### TASK DESCRIPTION
Each line of the listing must be transcribed exactly, except for the images, which should be excluded.

╔══

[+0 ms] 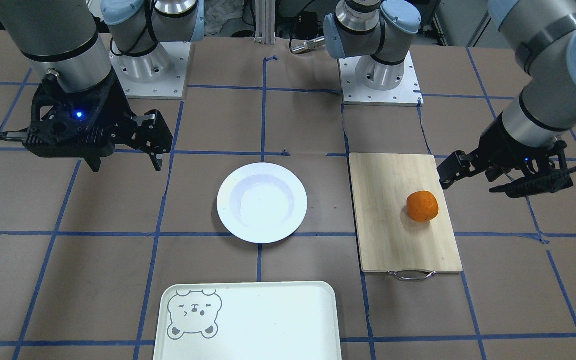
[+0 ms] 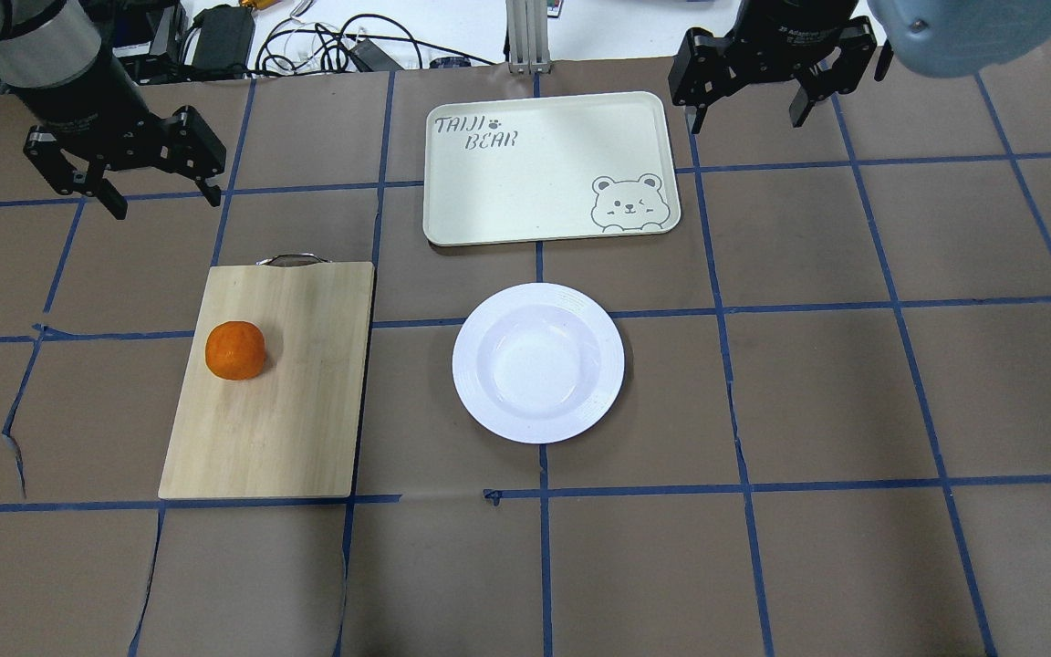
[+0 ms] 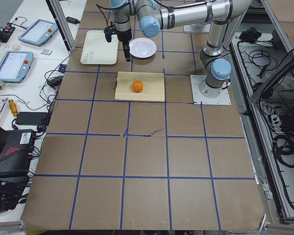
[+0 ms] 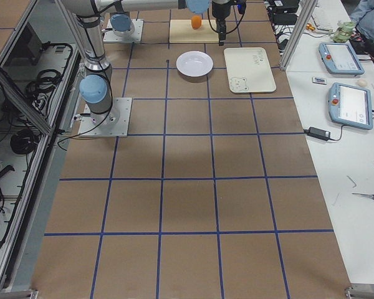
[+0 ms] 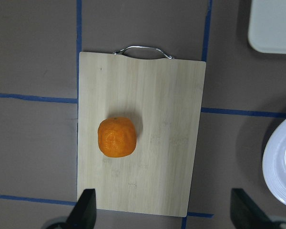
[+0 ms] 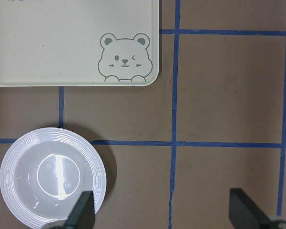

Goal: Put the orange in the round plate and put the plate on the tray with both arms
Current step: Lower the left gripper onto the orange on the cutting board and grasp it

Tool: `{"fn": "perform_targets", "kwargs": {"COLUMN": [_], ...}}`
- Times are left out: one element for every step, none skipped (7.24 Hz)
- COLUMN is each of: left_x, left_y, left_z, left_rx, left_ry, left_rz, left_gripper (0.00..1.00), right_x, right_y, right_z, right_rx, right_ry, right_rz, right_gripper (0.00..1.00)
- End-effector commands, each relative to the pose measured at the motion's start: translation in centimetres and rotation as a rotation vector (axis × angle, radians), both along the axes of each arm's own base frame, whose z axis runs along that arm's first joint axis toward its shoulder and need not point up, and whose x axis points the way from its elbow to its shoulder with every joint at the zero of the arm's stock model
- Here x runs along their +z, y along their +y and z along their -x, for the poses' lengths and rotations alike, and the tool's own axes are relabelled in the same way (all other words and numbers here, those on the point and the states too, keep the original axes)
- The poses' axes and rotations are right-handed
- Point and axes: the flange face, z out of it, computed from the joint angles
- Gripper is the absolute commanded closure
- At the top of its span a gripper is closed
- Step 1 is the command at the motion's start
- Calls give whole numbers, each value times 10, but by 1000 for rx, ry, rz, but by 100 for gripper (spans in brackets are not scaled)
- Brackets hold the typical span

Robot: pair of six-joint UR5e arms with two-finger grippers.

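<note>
Overhead exterior gives us the layout: the orange sits on the cutting board, well apart from the round plate, which lies bare near the tray. Our left gripper hangs spread and empty near the board, we judge ready for the fruit. Our right gripper, equally spread, hovers beside the tray.

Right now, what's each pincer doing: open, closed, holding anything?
Left pincer: open, holding nothing.
Right pincer: open, holding nothing.
</note>
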Motion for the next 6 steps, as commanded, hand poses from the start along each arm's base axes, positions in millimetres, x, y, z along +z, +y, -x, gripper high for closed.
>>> {"fn": "perform_targets", "kwargs": {"left_x": [-75,-103,-133,-154,-166,-179], "left_y": [14,16,12,14,13,15], "left_z": [-20,-24,-24,-24,-24,-23], "left_rx": [71,61,33,-48,-113,-116], "left_ry": [17,17,22,37,54,67], "left_rz": [-86,-70,-59,-91,-111,-134], "left_gripper": [0,0,0,0,0,0], "right_x": [0,0,0,-1,-1,-1], "right_y": [0,0,0,0,0,0], "right_z": [0,0,0,0,0,0], "right_rx": [-1,-1,-1,-1,-1,-1], "right_ry": [1,1,1,1,1,0], "right_rz": [-2,-2,-3,-5,-5,-5], "right_gripper": [0,0,0,0,0,0]}}
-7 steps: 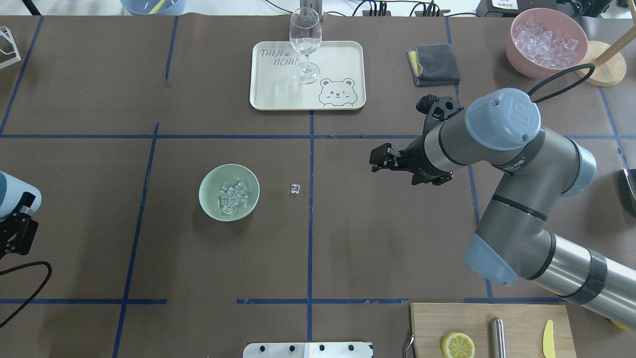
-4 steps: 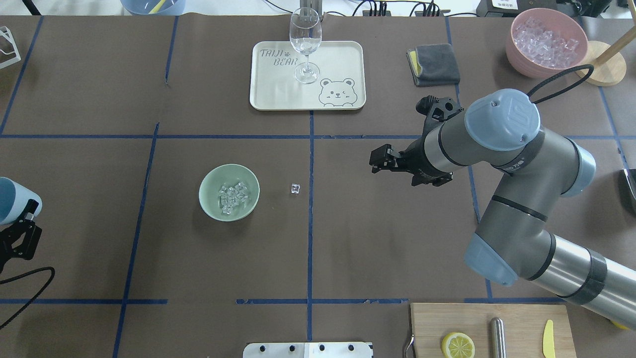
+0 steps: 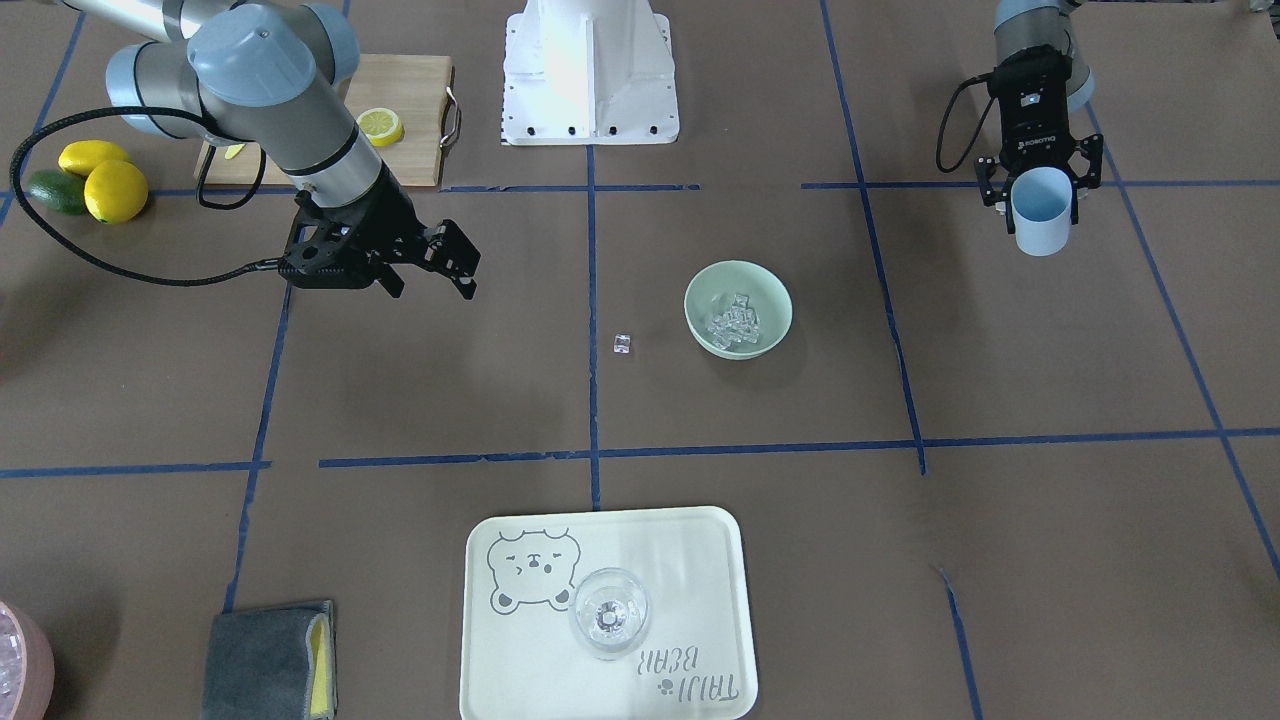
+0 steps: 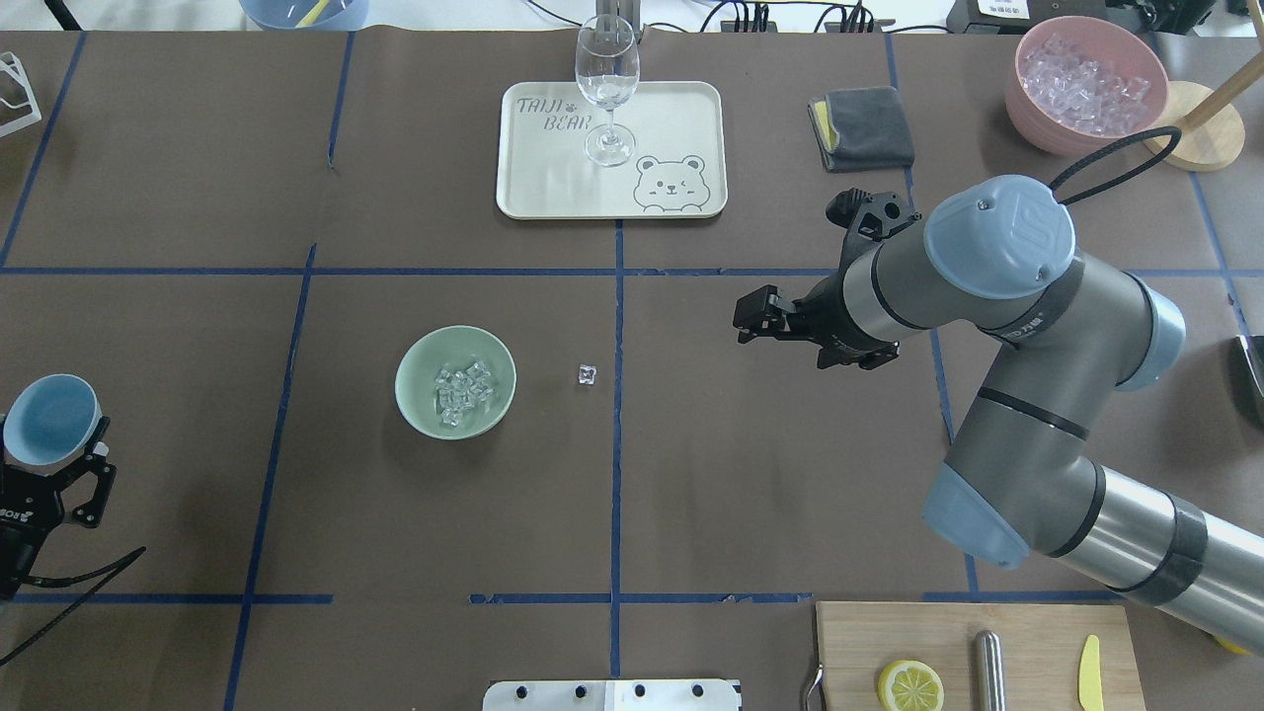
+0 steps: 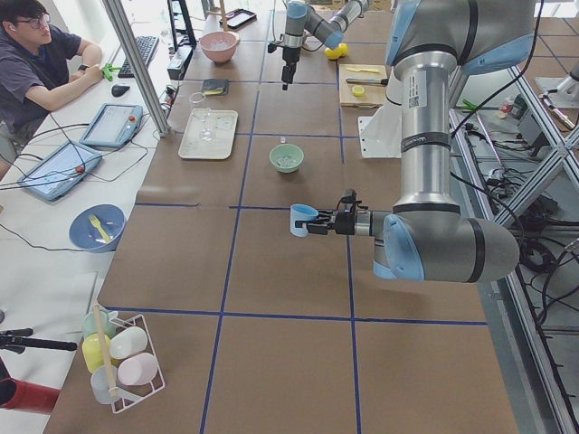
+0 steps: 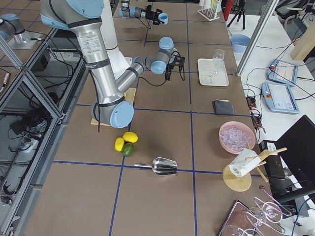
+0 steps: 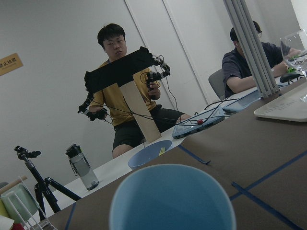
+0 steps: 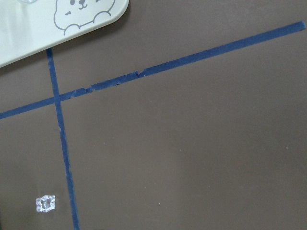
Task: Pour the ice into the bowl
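The bowl (image 4: 455, 381) stands on the table (image 4: 790, 474), on the robot's left of the middle blue tape line. A heap of ice (image 4: 464, 392) lies inside it, toward the side near the robot. One stray cube (image 4: 587, 374) lies on the table between the bowl and the tape line, apart from the bowl and just beside the line; the right wrist view shows it also.

The left gripper (image 3: 1040, 190) is near the table's left edge, well apart from the bowl. Its fingers are closed around a blue cup (image 3: 1042, 225), one on each side of the wall. The cup is upright with its mouth up (the overhead view looks into it and shows only blue inside), and the left side view shows it held above the table.

The right gripper (image 4: 755, 321) hangs over the table on the other side of the tape line, pointing toward the middle. Its jaws stand apart and hold nothing.

A tray (image 4: 681, 109) with a wine glass (image 4: 606, 79) lies at the far edge.
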Robot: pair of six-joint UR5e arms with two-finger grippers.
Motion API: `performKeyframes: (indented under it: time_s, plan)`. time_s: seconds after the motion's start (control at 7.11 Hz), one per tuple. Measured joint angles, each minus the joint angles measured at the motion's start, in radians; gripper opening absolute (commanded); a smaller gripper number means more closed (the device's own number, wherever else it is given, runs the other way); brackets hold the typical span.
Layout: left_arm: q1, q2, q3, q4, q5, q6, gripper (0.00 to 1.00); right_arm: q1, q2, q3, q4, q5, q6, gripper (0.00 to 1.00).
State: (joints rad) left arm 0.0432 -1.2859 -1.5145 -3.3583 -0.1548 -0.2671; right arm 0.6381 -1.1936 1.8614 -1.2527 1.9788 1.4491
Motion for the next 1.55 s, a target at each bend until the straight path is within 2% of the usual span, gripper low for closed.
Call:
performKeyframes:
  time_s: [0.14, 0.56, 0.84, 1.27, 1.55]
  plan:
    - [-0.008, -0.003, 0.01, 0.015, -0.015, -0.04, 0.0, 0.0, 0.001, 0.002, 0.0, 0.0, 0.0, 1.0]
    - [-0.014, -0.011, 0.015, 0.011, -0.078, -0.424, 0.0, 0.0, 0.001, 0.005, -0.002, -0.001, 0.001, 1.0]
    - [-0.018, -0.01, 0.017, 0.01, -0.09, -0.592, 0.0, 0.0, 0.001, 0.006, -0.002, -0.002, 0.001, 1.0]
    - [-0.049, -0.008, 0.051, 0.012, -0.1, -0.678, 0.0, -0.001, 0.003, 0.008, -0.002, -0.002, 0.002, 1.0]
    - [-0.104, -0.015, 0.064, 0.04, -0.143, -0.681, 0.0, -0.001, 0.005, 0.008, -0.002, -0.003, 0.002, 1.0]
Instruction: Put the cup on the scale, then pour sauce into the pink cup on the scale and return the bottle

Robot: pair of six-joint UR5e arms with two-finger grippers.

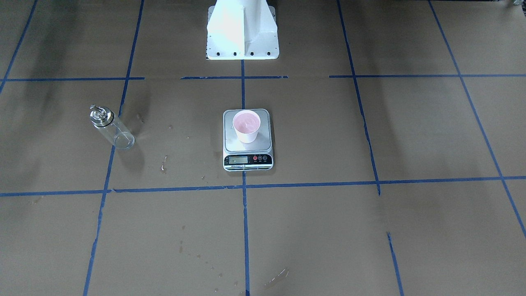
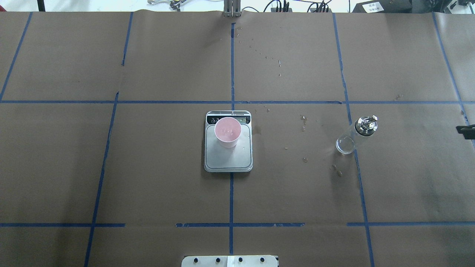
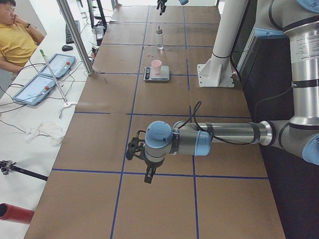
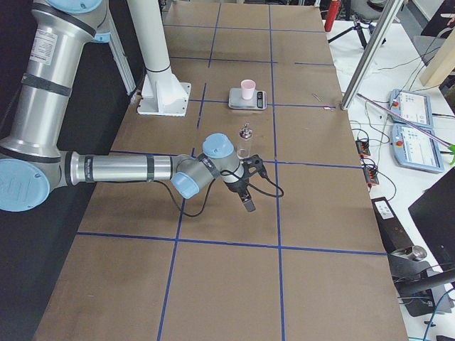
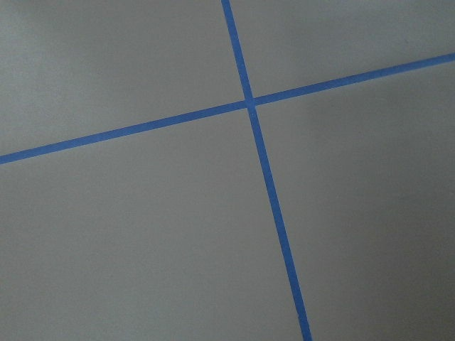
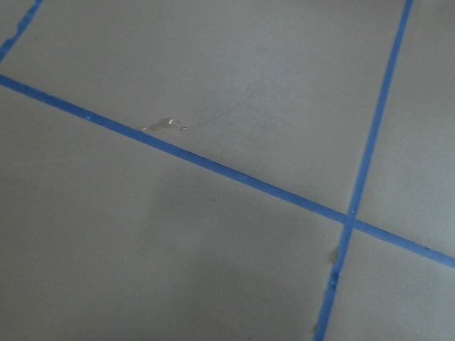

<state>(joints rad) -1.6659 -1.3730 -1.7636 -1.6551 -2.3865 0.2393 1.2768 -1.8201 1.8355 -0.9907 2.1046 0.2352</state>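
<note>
The cup [image 1: 246,125] stands upright on the steel plate of the scale [image 1: 236,144], toward the display end, so the first step looks done. The bottle [image 1: 111,127] stands upright on the table by itself, held by nothing. Both arms hang low over the ends of the table. The left gripper [image 3: 139,163] shows only in the side view, so I cannot tell how far its jaws are parted, though nothing seems to be held in them. The right gripper [image 4: 247,193] is no clearer (only a dark sliver of it reaches the overhead view's edge), and its opening cannot be told either. Neither wrist camera shows any finger, only brown paper [image 5: 142,234] and blue tape lines [image 5: 263,156]. From the right jaws the bottle is near, just beyond them toward the table's middle. The scale and cup sit well beyond the bottle on the same line. From the left jaws the scale is well apart, and the bottle lies beyond it on the far side. The sauce itself cannot be made out, but faint glints inside the cup and wet spots [image 2: 304,122] on the paper between scale and bottle hint that the pour may be over and the bottle put back. If it is not, the next move would fall to the right arm: reach inward, close on the glass body below the cap, carry it over the cup and tip the spout gently, since the light cup could easily shift.
</note>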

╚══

### RESPONSE BELOW
[+0 ms] 
[+0 ms] 
[+0 ms] 
[+0 ms] 
[+0 ms] 
[+0 ms] 

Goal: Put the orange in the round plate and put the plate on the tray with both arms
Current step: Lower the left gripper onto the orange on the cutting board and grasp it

Tool: `{"fn": "perform_targets", "kwargs": {"COLUMN": [_], ...}}`
- Times are left out: one element for every step, none skipped (7.24 Hz)
- COLUMN is each of: left_x, left_y, left_z, left_rx, left_ry, left_rz, left_gripper (0.00..1.00), right_x, right_y, right_z, right_rx, right_ry, right_rz, right_gripper (0.00..1.00)
- End-effector commands, each relative to the pose measured at the motion's start: translation in centimetres and rotation as a rotation vector (axis × angle, radians), both along the axes of each arm's own base frame, whose z axis runs along that arm's first joint axis toward its shoulder and need not point up, and whose x axis points the way from its elbow to its shoulder with every joint at the zero of the arm's stock model
- Here x runs along their +z, y along their +y and z along their -x, for the poses' lengths and rotations alike, and the tool's own axes are relabelled in the same way (all other words and numbers here, those on the point and the states too, keep the original axes)
- The poses' axes and rotations are right-handed
- Point and axes: the flange face, z out of it, computed from the joint angles
- Gripper is the absolute commanded closure
- At the top of its span a gripper is closed
- Step 1 is the command at the motion's start
- Calls give whole numbers, each value times 10, but by 1000 for rx, ry, rz, but by 100 for gripper (spans in brackets are not scaled)
- Brackets hold the typical span

Robot: pair of six-joint UR5e arms with two-finger grippers.

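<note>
Overhead exterior gives us the layout: the orange sits on the cutting board, well apart from the round plate, which lies bare near the tray. Our left gripper hangs spread and empty near the board, we judge ready for the fruit. Our right gripper, equally spread, hovers beside the tray.

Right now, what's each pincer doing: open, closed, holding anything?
Left pincer: open, holding nothing.
Right pincer: open, holding nothing.
</note>
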Motion for the next 6 steps, as commanded, hand poses from the start along each arm's base axes, positions in millimetres, x, y, z along +z, +y, -x, gripper high for closed.
>>> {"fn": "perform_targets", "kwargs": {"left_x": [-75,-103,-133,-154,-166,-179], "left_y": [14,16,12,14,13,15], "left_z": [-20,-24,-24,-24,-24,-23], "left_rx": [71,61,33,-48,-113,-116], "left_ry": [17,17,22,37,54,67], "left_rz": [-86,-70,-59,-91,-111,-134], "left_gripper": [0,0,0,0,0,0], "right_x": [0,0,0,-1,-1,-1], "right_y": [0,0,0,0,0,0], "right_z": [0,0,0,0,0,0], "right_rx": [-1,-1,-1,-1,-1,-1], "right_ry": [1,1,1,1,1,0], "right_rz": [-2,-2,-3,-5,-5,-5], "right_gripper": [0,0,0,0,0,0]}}
-7 steps: 
-4 steps: 
+0 steps: 
+0 steps: 
+0 steps: 
+0 steps: 
+0 steps: 
+0 steps: 
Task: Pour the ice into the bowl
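The bowl (image 4: 455, 381) stands on the table (image 4: 790, 474), on the robot's left of the middle blue tape line. A heap of ice (image 4: 464, 392) lies inside it, toward the side near the robot. One stray cube (image 4: 587, 374) lies on the table between the bowl and the tape line, apart from the bowl and just beside the line; the right wrist view shows it also.

The left gripper (image 3: 1040, 190) is near the table's left edge, well apart from the bowl. Its fingers are closed around a blue cup (image 3: 1042, 225), one on each side of the wall. The cup is upright with its mouth up (the overhead view looks into it and shows only blue inside), and the left side view shows it held above the table.

The right gripper (image 4: 755, 321) hangs over the table on the other side of the tape line, pointing toward the middle. Its jaws stand apart and hold nothing.

A tray (image 4: 681, 109) with a wine glass (image 4: 606, 79) lies at the far edge.
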Robot: pair of six-joint UR5e arms with two-finger grippers.
Motion API: `performKeyframes: (indented under it: time_s, plan)`. time_s: seconds after the motion's start (control at 7.11 Hz), one per tuple. Measured joint angles, each minus the joint angles measured at the motion's start, in radians; gripper opening absolute (commanded); a smaller gripper number means more closed (the device's own number, wherever else it is given, runs the other way); brackets hold the typical span.
Layout: left_arm: q1, q2, q3, q4, q5, q6, gripper (0.00 to 1.00); right_arm: q1, q2, q3, q4, q5, q6, gripper (0.00 to 1.00).
State: (joints rad) left arm 0.0432 -1.2859 -1.5145 -3.3583 -0.1548 -0.2671; right arm 0.6381 -1.1936 1.8614 -1.2527 1.9788 1.4491
Motion for the next 1.55 s, a target at each bend until the straight path is within 2% of the usual span, gripper low for closed.
Call:
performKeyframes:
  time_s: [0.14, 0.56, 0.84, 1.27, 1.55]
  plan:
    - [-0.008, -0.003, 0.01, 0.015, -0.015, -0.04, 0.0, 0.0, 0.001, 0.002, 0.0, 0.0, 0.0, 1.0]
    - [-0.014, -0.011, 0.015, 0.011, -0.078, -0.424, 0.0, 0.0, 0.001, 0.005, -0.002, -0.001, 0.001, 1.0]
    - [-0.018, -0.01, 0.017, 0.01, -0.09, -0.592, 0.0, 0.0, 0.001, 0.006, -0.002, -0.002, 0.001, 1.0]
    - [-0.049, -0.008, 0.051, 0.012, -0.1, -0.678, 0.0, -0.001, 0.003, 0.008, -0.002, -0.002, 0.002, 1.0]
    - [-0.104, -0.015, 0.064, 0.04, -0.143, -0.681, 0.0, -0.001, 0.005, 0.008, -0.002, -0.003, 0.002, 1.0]
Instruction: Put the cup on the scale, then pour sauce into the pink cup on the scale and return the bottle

Robot: pair of six-joint UR5e arms with two-finger grippers.


<state>(joints rad) -1.6659 -1.3730 -1.7636 -1.6551 -2.3865 0.2393 1.2768 -1.8201 1.8355 -0.9907 2.1046 0.2352</state>
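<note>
The cup [image 1: 246,125] stands upright on the steel plate of the scale [image 1: 236,144], toward the display end, so the first step looks done. The bottle [image 1: 111,127] stands upright on the table by itself, held by nothing. Both arms hang low over the ends of the table. The left gripper [image 3: 139,163] shows only in the side view, so I cannot tell how far its jaws are parted, though nothing seems to be held in them. The right gripper [image 4: 247,193] is no clearer (only a dark sliver of it reaches the overhead view's edge), and its opening cannot be told either. Neither wrist camera shows any finger, only brown paper [image 5: 142,234] and blue tape lines [image 5: 263,156]. From the right jaws the bottle is near, just beyond them toward the table's middle. The scale and cup sit well beyond the bottle on the same line. From the left jaws the scale is well apart, and the bottle lies beyond it on the far side. The sauce itself cannot be made out, but faint glints inside the cup and wet spots [image 2: 304,122] on the paper between scale and bottle hint that the pour may be over and the bottle put back. If it is not, the next move would fall to the right arm: reach inward, close on the glass body below the cap, carry it over the cup and tip the spout gently, since the light cup could easily shift.
</note>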

There is no more to the output.